DEMOKRAT VEYA HOŞGÖRÜLÜ
OLMAK
Bu değerler
nasıl da bir milletin sahiplenmesi gereken kıymetlerin başında gelmez? Bütün ilahiyat kaynaklarının
şifrelerinde olduğu gibi beşeriyetinde nihai hedefinde olan, rol model de olsa
bir kısmının ulaştığı bu güzellik manzumesi insanlığın ulaştığı en mükemmel bir
anlayıştır. Bu anlayış biçiminin bireyden hareketle devlet olması en ideal
olanı olmalıdır. Devletten; yani yönetim şeklinden insana olanı ise olması
gereken bir değişme olarak düşünülebilir.
Belki bu jakobence bir değişim metodudur. Toplumların kültürel kodlarına bu
anlamda, eğitim ve diğer uygulamalarla değişime tabi tutularak evrensel değerler
yerleştirilebilir. Bunun adına toplum mühendisliği de denebilir. Öyle ya;
eğitilmiş insanların, içinde çıktığı toplumları yönetmeye talip olması kadar
normal ne olabilir.
Demokrat
düşünce veya demokrat tavır belki de evrensel değer değildir, ama “Uluslararası”

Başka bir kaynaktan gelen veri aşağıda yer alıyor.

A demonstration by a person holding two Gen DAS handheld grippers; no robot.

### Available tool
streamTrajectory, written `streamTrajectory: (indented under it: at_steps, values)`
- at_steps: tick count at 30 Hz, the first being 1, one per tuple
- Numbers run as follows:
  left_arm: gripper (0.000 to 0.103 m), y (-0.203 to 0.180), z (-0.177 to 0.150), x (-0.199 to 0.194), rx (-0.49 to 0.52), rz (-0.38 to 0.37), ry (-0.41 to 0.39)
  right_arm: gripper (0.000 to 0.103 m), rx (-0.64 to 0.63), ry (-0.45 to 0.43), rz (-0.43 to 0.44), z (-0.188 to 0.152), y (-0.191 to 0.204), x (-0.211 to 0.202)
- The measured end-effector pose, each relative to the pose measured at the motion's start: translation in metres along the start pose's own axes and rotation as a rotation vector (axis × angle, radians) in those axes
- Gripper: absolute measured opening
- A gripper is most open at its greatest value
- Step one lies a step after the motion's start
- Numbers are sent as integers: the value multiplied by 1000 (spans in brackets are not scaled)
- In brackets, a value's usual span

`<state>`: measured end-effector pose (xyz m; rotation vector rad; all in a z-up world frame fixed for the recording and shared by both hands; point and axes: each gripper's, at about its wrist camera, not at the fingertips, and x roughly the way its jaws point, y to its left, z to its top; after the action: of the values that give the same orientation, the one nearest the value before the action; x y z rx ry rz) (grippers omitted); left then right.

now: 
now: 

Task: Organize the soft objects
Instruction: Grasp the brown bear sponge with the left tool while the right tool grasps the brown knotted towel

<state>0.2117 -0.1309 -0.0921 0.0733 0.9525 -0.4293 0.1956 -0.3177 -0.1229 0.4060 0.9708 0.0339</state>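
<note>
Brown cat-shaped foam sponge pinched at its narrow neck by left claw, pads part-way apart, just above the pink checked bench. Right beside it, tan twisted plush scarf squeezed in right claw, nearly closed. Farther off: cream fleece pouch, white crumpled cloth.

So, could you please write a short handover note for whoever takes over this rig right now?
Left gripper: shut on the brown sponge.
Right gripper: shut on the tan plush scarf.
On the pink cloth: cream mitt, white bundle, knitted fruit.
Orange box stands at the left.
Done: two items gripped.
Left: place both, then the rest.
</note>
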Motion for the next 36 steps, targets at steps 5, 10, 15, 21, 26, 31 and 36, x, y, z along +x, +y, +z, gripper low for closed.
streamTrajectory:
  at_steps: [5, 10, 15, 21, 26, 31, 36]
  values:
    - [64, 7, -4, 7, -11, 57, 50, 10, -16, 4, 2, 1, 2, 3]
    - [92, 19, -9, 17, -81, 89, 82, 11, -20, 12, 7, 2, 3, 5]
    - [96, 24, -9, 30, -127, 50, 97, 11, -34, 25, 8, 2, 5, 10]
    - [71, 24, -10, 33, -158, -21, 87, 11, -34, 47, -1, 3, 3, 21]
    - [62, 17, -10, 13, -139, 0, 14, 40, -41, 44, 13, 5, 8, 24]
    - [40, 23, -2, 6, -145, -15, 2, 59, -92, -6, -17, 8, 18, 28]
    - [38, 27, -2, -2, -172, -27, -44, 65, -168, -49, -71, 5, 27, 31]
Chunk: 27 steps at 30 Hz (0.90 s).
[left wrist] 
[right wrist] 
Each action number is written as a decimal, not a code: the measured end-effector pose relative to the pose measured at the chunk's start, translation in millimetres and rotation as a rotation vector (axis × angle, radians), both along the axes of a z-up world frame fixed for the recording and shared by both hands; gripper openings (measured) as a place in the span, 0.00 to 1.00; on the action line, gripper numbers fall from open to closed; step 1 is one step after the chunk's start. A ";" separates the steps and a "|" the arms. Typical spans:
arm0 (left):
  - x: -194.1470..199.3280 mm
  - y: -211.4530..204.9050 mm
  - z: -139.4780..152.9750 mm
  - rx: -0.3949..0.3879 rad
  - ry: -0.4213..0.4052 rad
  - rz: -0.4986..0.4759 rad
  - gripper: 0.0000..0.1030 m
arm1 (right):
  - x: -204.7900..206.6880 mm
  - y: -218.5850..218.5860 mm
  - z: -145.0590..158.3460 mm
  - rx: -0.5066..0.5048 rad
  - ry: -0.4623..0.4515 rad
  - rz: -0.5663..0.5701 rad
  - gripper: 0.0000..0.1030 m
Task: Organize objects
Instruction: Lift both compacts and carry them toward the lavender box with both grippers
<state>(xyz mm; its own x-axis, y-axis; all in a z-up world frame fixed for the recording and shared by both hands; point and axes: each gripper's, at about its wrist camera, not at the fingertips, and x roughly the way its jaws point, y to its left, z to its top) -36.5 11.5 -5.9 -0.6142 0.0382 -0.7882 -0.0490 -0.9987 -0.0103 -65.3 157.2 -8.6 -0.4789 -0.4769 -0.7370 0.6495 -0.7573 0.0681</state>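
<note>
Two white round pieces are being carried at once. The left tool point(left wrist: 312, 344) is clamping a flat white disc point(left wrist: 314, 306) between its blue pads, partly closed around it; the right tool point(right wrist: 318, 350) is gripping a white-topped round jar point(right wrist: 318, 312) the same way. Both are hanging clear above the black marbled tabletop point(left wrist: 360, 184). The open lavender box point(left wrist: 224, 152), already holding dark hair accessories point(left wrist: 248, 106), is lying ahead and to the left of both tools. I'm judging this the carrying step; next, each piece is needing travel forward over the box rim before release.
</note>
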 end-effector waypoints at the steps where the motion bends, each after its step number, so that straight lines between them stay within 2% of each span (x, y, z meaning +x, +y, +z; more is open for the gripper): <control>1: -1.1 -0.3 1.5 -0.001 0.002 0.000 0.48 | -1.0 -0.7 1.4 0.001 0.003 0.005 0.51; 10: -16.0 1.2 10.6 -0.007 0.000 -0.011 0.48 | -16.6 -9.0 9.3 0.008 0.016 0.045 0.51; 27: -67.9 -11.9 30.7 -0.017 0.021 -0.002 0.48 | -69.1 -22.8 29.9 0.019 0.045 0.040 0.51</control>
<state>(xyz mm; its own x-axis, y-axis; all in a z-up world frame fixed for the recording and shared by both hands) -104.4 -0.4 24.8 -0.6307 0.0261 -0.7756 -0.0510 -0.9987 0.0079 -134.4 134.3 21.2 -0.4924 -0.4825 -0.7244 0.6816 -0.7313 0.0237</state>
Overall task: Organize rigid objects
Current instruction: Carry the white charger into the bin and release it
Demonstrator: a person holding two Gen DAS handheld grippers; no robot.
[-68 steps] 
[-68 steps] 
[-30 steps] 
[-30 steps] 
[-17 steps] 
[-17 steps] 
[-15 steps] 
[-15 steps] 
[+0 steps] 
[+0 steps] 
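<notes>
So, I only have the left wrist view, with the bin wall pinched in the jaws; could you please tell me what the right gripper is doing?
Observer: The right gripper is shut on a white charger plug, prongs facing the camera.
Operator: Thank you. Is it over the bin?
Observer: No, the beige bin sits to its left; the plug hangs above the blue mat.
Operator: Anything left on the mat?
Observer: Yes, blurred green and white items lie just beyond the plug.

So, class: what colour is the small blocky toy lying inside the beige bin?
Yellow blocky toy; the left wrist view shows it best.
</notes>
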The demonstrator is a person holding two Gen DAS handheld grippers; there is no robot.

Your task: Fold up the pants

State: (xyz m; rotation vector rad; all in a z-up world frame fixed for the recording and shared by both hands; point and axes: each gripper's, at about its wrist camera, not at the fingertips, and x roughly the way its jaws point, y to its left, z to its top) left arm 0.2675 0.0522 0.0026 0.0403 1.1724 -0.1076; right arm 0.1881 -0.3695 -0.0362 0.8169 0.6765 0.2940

bir güzellikler manzumesidir. Özgürlükler men bağıdır. Eli kolu bağlı bir
milliyetçilik yine aynı pozisyonda bir maneviyatçılık ve diğerleri ne kadar
özgürdür. Hukuki anlamda çerçevesi çizilemeyen veya muhafaza edilemeyen bütün
soyut ve somut kavramlar varlığını özgür
olmayan ortamlarda nasıl devam ettirebilir. Ferd’in hukuk önünde hakları ancak ‘özgürlükçü demokrat’ tavırla korunur.
Demokrat ve
hukukun üstünlüğüne inancı zayıf yönetici veya yönetim şekli ile bu erdemleri
içine sindiremeyen aydın geçinen zümrenin yaklaşım tarzına özgürlükçü anlayışı yakıştırabilir
miyiz. Kişileri takıya kültüründe kurtaran anlayış bugün itibariyle demokrat
duruştur.
Birden çok
kişiliği, birden çok yüzü olan çok kimlilik insan cinsinin besleyip büyüttüğü
en büyük çirkinliktir. Özellikle bu ihlalin kurumsallaşması, fertler üzerinde
çok hızlı deformasyonun devamına sebep olur ki en tehlikeli olanı da budur.
Fert - Devlet
ilişkisinde veya kurumlar ile yönetim arasında bir şeyler elde etme gayesiyle
çift kimlikli oluşum olagelmiştir. Bu gayretler dünyevicilik gibi süfli
beklentilerle sınırlı kalmayıp genel ahlakı olumsuz etkilemesi veya ona bir
şeyler kazandırmaması şeklinde bir gelişme tehlike arz ediyor demektir.
Osmanlı
Devletinde kurumlar ile devlet denilen mekanizmanın hedefi genelde aynı olduğu
için ‘Sivil toplum- Devlet’ çatışması pek görünmez. Hesaplar dünyevi ve süflidir.
Cumhuriyet
Türkiye’sinde ise ‘Sivil toplum-Devlet! çatışması hep süregelir. Çünkü; Sivil
unsurlarla Devlet denilen mekanizmanın hedefi veya hedefledikleri aynı değil de
ondandır. Eğer çatışma ortamı
oluşmuyorsa ‘Sivil unsurlar’ takıya kültürü gereği “Halıyı yatışına
taramalı” anlayışından hareketle barışık görünmektedir.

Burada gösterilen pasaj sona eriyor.